### WHAT THE TASK REQUIRES:
Please restate, word for word, the lines below that begin at the one with "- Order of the" and end at the one with "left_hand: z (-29". Leave out all other lines.

(Stored items)
○ ○ ○ ○ ○

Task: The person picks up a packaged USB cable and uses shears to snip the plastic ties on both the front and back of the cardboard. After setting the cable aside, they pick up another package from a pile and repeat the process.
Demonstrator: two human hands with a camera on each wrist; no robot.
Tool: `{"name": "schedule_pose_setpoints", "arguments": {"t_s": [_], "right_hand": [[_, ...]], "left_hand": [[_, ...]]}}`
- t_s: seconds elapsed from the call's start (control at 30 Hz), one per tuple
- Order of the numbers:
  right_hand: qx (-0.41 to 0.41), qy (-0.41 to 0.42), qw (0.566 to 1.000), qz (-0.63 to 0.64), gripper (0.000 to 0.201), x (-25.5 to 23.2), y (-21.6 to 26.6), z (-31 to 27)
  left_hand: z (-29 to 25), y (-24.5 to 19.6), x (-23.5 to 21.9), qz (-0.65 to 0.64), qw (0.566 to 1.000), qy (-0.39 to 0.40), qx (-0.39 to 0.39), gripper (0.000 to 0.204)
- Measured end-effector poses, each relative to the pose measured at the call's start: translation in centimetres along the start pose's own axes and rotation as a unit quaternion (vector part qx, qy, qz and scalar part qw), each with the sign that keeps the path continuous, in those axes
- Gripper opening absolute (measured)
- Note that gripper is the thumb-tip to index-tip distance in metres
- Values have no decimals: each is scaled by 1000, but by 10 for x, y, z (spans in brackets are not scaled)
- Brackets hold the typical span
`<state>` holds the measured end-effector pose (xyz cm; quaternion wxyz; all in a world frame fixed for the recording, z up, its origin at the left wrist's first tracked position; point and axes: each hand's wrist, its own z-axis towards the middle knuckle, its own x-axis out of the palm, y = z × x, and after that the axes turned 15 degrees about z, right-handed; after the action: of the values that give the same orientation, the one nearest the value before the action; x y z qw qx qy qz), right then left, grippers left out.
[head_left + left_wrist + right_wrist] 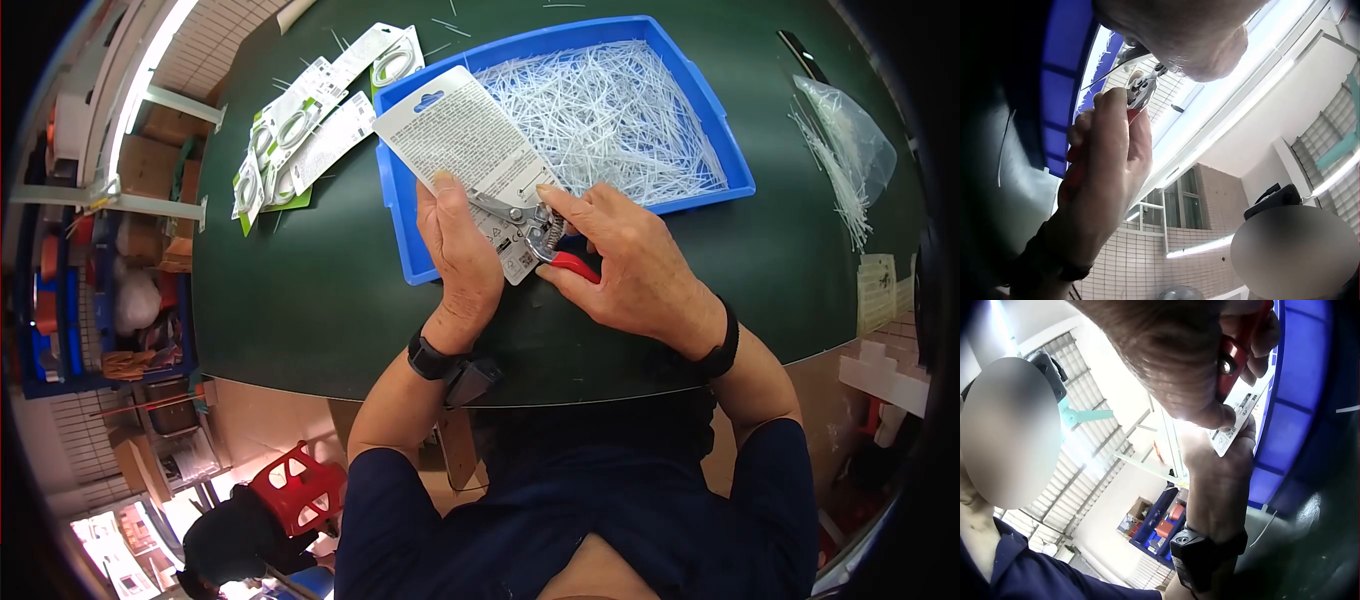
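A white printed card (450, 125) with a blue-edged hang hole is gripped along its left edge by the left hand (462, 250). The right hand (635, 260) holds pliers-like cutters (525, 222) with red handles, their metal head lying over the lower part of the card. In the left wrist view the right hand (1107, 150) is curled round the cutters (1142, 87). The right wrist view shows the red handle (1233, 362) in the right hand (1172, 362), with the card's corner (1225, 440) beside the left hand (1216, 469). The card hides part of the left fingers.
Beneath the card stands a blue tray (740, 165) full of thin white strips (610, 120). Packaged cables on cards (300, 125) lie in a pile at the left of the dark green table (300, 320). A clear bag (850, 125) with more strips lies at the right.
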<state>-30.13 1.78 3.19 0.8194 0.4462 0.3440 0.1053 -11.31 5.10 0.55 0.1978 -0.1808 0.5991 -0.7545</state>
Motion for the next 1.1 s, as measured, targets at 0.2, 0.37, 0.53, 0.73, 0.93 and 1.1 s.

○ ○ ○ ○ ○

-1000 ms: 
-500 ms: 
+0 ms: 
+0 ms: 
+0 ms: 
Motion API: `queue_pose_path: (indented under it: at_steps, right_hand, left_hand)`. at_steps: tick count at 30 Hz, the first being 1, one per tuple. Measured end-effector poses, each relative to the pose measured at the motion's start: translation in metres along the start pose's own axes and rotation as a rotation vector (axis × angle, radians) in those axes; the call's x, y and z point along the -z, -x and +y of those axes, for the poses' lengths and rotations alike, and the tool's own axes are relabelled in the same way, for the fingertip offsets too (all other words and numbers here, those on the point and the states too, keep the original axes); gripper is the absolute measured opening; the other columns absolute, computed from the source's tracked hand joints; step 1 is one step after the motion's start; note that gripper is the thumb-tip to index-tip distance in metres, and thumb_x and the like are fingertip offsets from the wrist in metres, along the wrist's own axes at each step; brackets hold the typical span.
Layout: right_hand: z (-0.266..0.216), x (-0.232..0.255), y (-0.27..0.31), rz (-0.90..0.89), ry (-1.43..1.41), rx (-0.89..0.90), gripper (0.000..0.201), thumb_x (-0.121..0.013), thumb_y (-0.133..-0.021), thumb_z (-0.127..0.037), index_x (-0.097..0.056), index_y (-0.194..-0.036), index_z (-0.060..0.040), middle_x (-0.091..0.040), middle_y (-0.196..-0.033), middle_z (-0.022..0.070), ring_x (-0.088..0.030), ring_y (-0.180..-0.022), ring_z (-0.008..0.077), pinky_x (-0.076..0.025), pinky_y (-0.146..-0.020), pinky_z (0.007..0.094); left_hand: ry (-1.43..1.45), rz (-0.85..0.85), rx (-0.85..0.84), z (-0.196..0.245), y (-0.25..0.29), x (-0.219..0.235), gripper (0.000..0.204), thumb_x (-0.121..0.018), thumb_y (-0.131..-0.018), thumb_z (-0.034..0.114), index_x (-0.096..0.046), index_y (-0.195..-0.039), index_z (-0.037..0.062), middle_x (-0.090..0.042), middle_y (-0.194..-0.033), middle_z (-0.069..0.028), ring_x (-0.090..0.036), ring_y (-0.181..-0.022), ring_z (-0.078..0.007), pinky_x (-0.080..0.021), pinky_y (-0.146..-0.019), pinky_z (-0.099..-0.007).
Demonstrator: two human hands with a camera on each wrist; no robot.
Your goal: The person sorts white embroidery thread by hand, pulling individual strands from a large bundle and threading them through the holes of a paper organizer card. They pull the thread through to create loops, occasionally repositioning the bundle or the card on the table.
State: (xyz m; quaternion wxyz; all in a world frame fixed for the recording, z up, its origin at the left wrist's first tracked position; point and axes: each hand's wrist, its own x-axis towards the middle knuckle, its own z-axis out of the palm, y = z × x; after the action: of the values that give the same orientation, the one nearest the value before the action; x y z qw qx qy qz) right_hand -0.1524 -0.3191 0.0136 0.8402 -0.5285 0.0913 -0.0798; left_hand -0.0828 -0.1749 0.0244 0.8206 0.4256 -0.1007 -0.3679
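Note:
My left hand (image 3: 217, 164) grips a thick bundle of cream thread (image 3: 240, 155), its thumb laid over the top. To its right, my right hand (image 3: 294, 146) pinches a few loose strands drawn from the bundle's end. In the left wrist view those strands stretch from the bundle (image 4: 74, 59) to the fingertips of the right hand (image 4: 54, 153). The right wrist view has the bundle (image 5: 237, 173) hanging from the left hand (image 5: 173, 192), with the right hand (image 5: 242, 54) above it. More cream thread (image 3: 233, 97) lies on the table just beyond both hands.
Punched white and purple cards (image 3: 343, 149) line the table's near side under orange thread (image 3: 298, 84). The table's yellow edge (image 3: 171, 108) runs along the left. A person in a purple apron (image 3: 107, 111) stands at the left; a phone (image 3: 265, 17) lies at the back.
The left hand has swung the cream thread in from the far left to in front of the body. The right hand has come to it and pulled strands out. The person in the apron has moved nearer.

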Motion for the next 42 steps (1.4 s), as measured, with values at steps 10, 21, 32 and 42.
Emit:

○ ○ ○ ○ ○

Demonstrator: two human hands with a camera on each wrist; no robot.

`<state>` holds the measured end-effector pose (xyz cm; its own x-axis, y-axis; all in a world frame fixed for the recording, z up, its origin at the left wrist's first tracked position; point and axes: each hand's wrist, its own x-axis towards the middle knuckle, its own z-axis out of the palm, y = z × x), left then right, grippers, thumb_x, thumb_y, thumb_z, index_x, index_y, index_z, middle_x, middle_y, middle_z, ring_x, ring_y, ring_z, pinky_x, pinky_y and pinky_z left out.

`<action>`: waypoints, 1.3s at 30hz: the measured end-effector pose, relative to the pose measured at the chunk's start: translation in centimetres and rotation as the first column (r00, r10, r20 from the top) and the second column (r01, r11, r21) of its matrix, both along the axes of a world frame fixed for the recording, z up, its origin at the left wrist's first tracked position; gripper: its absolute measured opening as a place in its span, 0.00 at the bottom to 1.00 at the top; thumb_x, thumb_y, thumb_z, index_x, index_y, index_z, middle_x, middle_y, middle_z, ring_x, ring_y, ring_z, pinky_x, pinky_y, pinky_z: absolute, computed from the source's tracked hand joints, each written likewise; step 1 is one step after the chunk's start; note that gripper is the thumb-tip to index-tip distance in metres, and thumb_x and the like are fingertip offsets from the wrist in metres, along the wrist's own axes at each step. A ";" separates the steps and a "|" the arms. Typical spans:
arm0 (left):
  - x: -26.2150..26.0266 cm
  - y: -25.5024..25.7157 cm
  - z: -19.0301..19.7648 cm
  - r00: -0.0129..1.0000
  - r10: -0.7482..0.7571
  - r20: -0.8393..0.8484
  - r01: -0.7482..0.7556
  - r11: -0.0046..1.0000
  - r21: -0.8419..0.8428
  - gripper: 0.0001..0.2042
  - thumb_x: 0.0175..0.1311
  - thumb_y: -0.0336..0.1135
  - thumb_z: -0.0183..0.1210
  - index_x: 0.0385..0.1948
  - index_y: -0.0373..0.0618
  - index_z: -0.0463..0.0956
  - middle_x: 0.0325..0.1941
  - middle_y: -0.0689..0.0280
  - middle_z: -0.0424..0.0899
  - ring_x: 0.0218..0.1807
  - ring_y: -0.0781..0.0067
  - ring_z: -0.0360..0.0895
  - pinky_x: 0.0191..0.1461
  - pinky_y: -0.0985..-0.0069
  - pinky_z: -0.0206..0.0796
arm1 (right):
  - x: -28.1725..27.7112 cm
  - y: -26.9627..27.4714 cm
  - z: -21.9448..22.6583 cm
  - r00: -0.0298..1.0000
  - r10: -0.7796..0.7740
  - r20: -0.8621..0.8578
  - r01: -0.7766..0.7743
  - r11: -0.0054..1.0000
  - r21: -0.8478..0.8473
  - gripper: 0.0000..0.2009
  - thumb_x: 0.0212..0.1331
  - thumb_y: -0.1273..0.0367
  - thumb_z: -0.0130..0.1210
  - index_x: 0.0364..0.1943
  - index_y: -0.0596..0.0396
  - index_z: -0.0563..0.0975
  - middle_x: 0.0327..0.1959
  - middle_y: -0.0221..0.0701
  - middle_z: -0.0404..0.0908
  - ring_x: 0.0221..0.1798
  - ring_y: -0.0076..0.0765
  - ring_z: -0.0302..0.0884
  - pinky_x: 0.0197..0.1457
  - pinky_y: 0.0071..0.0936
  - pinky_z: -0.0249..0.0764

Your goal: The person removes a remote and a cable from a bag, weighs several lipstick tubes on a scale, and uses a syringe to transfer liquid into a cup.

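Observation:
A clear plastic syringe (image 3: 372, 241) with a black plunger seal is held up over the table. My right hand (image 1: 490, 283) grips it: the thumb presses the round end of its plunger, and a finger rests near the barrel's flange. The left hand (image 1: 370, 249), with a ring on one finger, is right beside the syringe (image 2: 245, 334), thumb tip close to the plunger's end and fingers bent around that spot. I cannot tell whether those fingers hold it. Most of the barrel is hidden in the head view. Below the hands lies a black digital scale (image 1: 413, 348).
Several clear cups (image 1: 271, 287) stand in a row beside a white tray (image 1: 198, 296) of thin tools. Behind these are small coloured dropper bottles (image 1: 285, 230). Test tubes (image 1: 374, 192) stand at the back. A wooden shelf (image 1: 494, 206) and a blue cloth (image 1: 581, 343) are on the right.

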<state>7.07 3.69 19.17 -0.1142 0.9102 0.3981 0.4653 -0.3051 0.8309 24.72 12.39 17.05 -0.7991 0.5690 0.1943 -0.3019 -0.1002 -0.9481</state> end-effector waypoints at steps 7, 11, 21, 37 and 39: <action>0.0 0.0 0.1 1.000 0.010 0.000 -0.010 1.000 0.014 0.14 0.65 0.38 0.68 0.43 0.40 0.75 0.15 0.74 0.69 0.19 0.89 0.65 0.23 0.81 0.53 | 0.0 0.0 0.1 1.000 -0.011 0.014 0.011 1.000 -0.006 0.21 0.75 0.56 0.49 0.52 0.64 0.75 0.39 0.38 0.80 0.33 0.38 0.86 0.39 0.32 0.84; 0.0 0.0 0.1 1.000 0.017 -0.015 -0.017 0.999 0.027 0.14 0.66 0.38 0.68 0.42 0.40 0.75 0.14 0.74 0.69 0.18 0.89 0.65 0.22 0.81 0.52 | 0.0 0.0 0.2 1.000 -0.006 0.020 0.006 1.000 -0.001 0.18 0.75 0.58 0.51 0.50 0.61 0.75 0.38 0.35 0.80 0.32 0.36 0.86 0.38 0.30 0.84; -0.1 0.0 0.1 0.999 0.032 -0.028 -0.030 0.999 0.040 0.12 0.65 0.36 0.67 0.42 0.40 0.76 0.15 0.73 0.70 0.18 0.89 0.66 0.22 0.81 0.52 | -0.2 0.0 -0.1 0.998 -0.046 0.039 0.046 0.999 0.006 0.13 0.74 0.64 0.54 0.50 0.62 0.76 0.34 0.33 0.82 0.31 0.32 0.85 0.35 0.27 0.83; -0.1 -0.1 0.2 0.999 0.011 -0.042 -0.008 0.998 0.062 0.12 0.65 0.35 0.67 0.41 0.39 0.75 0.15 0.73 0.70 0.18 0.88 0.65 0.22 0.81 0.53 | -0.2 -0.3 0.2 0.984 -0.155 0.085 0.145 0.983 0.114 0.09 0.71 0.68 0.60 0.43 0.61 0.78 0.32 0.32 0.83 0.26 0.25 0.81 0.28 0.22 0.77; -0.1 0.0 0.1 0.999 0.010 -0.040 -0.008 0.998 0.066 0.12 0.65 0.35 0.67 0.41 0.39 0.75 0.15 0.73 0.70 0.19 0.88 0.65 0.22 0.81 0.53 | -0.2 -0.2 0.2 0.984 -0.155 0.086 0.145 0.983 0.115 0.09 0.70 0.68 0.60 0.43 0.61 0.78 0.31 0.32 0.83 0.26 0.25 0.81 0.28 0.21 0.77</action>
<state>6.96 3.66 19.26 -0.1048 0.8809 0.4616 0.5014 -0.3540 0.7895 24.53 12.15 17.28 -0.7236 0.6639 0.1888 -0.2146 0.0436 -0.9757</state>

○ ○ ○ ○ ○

### FINISHED TASK:
- Order of the numbers:
  right_hand: qx (-0.41 to 0.41), qy (-0.41 to 0.42), qw (0.566 to 1.000), qz (-0.63 to 0.64), gripper (0.000 to 0.201), x (-25.5 to 23.2), y (-21.6 to 26.6), z (-31 to 27)
  left_hand: z (-29 to 25), y (-24.5 to 19.6), x (-23.5 to 21.9), qz (-0.65 to 0.64), qw (0.566 to 1.000), qy (-0.39 to 0.40), qx (-0.39 to 0.39), gripper (0.000 to 0.204)

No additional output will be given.